> _Required work_
Using the records below, transcribe word for word the stretch from the line that contains "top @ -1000" through the line that contains "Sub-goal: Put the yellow", both end lines included, and nothing else.

========================================================================

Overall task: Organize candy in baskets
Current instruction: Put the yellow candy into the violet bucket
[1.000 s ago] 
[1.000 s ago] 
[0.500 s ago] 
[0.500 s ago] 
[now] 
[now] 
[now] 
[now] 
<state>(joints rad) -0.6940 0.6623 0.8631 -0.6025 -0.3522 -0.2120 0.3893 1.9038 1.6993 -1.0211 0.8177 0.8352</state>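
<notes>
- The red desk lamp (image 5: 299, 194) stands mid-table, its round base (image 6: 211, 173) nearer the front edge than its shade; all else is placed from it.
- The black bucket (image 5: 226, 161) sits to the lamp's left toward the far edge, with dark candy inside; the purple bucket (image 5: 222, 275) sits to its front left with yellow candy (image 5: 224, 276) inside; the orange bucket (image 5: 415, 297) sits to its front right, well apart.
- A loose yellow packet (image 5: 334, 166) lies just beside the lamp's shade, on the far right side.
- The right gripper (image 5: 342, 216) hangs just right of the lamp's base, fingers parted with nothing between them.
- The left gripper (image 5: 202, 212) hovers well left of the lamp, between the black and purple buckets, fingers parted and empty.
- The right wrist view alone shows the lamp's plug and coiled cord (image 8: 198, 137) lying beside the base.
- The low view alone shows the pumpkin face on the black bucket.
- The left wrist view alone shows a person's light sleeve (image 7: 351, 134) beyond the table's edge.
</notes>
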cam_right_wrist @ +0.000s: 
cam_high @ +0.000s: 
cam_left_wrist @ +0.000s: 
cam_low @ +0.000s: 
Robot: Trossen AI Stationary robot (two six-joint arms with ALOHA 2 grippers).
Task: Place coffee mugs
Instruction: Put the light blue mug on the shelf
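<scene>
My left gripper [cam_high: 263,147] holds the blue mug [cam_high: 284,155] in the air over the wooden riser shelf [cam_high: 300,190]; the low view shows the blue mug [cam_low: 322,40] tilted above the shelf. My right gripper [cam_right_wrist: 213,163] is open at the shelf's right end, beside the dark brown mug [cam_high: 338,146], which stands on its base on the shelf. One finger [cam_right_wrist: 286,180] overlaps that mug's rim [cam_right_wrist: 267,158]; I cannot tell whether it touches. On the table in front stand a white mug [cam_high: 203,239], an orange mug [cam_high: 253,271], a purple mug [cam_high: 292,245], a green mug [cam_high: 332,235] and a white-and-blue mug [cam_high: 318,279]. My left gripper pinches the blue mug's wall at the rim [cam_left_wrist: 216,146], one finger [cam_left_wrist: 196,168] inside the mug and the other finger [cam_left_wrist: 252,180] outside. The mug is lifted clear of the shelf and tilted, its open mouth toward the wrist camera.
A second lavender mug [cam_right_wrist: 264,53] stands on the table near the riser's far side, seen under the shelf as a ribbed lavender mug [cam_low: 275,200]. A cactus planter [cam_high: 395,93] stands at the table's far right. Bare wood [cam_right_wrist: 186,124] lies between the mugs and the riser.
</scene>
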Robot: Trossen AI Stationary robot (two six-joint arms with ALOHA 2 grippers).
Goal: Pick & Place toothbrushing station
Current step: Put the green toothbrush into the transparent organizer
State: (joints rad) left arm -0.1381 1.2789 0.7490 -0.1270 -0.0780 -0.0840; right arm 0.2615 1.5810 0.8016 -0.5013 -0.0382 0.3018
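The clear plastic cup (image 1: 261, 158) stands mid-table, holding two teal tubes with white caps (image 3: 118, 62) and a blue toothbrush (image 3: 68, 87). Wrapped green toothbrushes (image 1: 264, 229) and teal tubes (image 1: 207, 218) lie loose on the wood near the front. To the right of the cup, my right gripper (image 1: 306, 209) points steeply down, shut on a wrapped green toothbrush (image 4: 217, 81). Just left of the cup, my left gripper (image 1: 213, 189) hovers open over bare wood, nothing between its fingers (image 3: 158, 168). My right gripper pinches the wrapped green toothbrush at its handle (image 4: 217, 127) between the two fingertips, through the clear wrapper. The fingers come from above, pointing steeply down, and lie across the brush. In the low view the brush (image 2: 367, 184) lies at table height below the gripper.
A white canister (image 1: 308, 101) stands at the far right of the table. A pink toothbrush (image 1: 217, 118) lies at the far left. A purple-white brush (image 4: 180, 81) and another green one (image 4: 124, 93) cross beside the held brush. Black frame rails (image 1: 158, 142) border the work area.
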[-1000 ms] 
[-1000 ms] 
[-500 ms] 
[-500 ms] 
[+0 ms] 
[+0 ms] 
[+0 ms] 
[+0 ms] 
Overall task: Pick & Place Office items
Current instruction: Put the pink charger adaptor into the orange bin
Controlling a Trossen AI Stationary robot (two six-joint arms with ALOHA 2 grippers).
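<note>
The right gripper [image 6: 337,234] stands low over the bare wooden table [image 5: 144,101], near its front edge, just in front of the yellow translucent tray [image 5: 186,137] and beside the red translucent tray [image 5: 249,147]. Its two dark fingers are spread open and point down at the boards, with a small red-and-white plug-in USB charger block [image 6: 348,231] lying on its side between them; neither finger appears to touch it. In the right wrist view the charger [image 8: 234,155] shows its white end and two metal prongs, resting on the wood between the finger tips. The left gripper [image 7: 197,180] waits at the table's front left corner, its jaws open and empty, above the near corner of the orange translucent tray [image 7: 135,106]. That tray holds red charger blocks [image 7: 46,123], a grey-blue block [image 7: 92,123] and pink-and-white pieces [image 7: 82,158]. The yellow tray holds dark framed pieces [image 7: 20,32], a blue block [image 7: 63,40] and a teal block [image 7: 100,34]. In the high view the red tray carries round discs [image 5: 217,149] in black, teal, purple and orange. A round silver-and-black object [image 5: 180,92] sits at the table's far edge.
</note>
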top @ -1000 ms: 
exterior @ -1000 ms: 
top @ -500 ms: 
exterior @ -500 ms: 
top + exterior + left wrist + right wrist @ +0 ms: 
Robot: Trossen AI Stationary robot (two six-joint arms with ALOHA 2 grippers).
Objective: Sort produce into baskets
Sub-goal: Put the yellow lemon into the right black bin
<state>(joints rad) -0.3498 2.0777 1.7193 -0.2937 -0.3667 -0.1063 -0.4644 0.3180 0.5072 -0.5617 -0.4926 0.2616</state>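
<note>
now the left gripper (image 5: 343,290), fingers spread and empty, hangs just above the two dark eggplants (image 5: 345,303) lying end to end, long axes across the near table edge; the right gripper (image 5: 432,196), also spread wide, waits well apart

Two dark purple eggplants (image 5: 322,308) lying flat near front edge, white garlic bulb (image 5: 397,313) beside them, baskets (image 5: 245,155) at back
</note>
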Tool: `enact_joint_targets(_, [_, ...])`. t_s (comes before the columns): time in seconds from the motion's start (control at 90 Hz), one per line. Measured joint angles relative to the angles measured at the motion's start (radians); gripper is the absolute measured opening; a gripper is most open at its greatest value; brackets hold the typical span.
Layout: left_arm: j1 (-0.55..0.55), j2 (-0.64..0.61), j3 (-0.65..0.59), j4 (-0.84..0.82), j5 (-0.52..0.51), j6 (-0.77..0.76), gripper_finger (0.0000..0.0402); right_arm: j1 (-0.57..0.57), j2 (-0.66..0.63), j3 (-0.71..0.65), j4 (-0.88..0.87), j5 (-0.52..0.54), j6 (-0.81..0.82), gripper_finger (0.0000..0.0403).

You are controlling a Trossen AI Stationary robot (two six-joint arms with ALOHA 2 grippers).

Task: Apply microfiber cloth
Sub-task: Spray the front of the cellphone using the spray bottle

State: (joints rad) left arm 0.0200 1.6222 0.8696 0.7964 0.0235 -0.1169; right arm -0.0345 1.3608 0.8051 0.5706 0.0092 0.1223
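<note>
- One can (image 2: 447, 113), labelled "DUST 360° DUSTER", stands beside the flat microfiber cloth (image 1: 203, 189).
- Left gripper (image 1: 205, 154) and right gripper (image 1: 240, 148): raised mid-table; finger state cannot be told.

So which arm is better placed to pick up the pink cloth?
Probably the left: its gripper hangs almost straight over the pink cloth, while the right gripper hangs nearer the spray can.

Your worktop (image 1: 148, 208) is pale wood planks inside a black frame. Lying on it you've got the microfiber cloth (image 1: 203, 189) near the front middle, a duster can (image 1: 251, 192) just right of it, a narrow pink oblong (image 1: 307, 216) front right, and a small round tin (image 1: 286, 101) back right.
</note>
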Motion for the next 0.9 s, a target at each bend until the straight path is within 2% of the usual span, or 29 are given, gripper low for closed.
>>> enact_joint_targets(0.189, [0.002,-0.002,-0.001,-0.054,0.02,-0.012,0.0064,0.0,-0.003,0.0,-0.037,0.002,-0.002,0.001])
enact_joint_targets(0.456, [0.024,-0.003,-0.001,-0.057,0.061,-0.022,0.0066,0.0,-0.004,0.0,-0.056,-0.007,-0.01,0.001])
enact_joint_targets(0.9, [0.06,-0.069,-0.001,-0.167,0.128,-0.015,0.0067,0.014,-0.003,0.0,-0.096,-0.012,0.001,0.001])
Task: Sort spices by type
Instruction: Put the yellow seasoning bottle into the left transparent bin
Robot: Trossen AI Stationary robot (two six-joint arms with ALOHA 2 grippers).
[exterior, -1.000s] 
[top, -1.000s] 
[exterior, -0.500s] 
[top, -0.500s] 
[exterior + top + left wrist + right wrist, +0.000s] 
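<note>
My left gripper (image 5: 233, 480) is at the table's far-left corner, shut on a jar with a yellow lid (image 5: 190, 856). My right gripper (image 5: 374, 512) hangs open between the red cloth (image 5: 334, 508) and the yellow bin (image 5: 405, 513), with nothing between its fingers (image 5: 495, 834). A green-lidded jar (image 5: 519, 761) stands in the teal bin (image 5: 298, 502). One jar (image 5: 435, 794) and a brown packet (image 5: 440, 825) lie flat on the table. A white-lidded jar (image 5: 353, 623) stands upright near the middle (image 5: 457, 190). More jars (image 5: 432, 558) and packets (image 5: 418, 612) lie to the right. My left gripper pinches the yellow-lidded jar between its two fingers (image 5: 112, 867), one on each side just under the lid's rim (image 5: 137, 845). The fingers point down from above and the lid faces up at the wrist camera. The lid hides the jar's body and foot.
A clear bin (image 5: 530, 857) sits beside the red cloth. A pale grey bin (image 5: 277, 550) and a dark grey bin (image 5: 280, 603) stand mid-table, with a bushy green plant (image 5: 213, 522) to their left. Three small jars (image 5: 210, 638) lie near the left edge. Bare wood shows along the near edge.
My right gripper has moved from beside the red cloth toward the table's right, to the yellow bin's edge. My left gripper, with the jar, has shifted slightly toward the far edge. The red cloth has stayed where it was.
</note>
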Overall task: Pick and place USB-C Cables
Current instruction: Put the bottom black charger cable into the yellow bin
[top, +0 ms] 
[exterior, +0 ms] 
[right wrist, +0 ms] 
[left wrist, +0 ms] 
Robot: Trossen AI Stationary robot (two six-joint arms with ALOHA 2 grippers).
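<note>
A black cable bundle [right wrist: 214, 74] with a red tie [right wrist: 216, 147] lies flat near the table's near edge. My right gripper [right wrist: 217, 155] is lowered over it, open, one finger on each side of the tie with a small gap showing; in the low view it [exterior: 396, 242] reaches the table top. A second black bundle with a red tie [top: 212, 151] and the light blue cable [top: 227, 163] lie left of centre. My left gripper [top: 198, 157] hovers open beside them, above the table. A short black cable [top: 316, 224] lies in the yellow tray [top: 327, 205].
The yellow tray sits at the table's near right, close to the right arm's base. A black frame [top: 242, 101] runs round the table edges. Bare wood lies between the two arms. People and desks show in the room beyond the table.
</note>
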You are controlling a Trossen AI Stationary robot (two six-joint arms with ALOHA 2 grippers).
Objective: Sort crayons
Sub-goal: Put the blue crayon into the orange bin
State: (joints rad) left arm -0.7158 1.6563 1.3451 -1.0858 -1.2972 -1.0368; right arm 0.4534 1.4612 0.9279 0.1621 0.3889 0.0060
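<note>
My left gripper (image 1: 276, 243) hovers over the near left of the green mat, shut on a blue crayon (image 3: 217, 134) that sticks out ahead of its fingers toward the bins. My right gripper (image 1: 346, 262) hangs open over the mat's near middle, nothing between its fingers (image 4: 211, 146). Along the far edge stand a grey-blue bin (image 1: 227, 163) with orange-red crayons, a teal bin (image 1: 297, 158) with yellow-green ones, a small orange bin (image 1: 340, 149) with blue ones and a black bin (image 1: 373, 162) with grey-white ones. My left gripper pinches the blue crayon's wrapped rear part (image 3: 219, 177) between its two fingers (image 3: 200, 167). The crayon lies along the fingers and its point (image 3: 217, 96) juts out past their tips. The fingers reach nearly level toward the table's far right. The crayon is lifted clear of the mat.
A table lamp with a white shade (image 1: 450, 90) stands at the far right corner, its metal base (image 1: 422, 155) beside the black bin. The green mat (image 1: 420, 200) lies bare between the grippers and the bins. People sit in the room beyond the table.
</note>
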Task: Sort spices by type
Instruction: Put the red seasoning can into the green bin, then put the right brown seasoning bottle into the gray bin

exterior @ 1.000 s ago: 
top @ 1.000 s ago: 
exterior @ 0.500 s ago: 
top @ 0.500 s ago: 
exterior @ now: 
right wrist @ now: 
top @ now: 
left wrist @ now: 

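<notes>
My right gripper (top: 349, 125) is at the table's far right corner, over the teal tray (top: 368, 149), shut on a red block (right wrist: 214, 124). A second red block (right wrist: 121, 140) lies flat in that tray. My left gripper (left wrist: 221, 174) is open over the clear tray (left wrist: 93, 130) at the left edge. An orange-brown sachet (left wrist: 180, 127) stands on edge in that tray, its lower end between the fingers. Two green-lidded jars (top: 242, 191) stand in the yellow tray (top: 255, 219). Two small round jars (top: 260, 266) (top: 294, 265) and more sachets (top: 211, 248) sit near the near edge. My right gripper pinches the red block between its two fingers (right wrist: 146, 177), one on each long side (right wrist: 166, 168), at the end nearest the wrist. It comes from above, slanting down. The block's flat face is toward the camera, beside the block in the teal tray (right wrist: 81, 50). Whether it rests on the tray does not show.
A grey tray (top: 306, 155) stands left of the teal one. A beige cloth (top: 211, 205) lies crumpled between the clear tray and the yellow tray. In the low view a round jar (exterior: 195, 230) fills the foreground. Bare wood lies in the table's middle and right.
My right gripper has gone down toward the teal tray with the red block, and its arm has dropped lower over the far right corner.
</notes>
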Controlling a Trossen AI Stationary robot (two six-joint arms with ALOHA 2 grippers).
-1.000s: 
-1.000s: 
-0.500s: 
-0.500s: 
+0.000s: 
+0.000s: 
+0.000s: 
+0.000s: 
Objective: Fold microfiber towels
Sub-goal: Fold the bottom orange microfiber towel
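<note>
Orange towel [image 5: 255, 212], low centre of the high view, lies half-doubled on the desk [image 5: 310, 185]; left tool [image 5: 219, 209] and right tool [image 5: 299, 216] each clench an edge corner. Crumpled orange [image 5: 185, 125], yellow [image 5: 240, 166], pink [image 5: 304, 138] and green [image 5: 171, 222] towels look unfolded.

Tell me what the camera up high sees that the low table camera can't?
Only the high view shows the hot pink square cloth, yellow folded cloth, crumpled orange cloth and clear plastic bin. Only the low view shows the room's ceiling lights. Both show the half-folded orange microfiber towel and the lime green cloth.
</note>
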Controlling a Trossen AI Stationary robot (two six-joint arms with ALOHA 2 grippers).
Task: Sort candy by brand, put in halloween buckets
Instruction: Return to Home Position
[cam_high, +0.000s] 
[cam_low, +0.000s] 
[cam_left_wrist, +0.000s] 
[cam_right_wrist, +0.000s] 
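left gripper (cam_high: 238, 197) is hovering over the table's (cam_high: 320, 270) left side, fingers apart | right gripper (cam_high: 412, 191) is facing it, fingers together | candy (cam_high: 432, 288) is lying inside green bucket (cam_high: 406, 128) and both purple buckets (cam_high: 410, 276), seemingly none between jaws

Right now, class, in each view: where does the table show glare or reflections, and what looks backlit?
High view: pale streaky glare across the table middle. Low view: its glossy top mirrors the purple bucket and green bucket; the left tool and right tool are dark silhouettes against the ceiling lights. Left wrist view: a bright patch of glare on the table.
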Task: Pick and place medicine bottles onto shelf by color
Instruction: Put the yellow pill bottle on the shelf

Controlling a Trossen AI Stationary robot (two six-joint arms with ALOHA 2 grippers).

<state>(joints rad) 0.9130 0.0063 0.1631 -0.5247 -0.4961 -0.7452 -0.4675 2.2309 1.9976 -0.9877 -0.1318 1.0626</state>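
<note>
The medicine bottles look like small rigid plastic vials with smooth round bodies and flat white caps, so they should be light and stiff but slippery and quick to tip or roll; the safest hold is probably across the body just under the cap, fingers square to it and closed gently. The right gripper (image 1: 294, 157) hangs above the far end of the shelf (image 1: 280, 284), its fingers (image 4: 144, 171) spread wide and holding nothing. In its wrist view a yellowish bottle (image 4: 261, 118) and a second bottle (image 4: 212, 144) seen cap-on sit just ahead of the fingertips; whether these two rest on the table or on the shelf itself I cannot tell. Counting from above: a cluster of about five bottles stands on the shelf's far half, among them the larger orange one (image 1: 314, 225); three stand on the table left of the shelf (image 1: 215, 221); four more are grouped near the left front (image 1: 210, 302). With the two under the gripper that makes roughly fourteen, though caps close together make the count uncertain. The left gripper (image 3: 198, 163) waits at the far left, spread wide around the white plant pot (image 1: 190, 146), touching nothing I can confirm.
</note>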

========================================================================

> _Solution for this task_
top @ -1000 ms: 
exterior @ -1000 ms: 
top @ -500 ms: 
exterior @ -500 ms: 
top + exterior + left wrist + right wrist @ +0 ms: 
Robot: Trossen AI Stationary robot (two six-joint arms with ALOHA 2 grippers).
Objective: Sort produce into baskets
Sub-goal: Put the yellow lemon into the right black bin

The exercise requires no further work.